• **Task to carry out**:
Extract the final stretch of the data: the line that contains "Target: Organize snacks" and every line after it, unaltered, and no other lines.

^^^^^^^^^^^^^^^^

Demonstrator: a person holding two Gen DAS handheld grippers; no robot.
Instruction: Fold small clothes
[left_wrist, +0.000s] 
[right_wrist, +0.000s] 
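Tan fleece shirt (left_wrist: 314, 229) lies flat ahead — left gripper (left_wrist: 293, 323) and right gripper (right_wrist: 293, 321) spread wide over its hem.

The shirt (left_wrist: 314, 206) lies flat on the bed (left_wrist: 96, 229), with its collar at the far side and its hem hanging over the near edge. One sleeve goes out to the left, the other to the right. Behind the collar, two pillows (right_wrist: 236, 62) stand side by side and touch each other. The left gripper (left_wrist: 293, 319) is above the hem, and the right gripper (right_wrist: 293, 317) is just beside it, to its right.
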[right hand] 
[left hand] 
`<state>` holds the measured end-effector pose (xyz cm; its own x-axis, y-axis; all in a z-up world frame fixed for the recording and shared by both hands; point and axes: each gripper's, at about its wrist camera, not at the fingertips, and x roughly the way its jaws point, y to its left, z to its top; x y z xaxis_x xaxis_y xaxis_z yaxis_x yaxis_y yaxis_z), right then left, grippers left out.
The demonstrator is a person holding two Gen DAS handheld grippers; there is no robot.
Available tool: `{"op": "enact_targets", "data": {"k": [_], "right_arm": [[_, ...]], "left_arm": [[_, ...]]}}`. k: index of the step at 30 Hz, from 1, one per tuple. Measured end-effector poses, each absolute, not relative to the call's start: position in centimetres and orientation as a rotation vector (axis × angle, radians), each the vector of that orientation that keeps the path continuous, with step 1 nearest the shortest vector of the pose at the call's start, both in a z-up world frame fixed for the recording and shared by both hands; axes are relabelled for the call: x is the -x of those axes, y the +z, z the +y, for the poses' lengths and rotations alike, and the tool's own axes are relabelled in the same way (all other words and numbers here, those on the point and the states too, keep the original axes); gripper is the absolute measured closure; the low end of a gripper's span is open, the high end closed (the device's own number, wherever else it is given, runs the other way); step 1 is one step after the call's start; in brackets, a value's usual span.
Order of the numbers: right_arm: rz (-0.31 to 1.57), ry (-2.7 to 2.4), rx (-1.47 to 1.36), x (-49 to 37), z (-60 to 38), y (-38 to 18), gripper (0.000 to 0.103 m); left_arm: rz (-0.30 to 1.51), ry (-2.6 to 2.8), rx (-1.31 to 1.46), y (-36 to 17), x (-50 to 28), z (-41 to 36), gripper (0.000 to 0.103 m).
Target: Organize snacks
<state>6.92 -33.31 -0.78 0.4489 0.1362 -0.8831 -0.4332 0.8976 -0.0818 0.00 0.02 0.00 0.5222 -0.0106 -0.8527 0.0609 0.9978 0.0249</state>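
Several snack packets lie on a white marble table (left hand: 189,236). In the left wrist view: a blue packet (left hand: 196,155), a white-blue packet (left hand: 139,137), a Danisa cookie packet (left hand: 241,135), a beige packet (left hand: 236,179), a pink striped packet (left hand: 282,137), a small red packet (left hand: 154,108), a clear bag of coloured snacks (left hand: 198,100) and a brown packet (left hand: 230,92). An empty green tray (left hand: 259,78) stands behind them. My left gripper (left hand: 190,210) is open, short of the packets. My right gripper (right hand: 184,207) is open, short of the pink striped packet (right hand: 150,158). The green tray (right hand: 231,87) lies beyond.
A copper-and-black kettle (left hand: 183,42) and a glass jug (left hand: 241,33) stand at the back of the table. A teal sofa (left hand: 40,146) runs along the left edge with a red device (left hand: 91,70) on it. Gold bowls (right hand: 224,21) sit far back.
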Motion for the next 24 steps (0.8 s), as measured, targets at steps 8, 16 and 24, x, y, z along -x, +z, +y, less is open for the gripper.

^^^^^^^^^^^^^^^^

• **Solution for this task**:
Target: Organize snacks
<state>6.92 -33.31 -0.78 0.4489 0.1362 -0.8831 -0.4332 0.8976 -0.0818 0.00 0.02 0.00 0.5222 -0.0106 -0.8527 0.0609 0.9978 0.0249</state>
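Several snack packets lie on a white marble table (left hand: 189,236). In the left wrist view: a blue packet (left hand: 196,155), a white-blue packet (left hand: 139,137), a Danisa cookie packet (left hand: 241,135), a beige packet (left hand: 236,179), a pink striped packet (left hand: 282,137), a small red packet (left hand: 154,108), a clear bag of coloured snacks (left hand: 198,100) and a brown packet (left hand: 230,92). An empty green tray (left hand: 259,78) stands behind them. My left gripper (left hand: 190,210) is open, short of the packets. My right gripper (right hand: 184,207) is open, short of the pink striped packet (right hand: 150,158). The green tray (right hand: 231,87) lies beyond.
A copper-and-black kettle (left hand: 183,42) and a glass jug (left hand: 241,33) stand at the back of the table. A teal sofa (left hand: 40,146) runs along the left edge with a red device (left hand: 91,70) on it. Gold bowls (right hand: 224,21) sit far back.
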Motion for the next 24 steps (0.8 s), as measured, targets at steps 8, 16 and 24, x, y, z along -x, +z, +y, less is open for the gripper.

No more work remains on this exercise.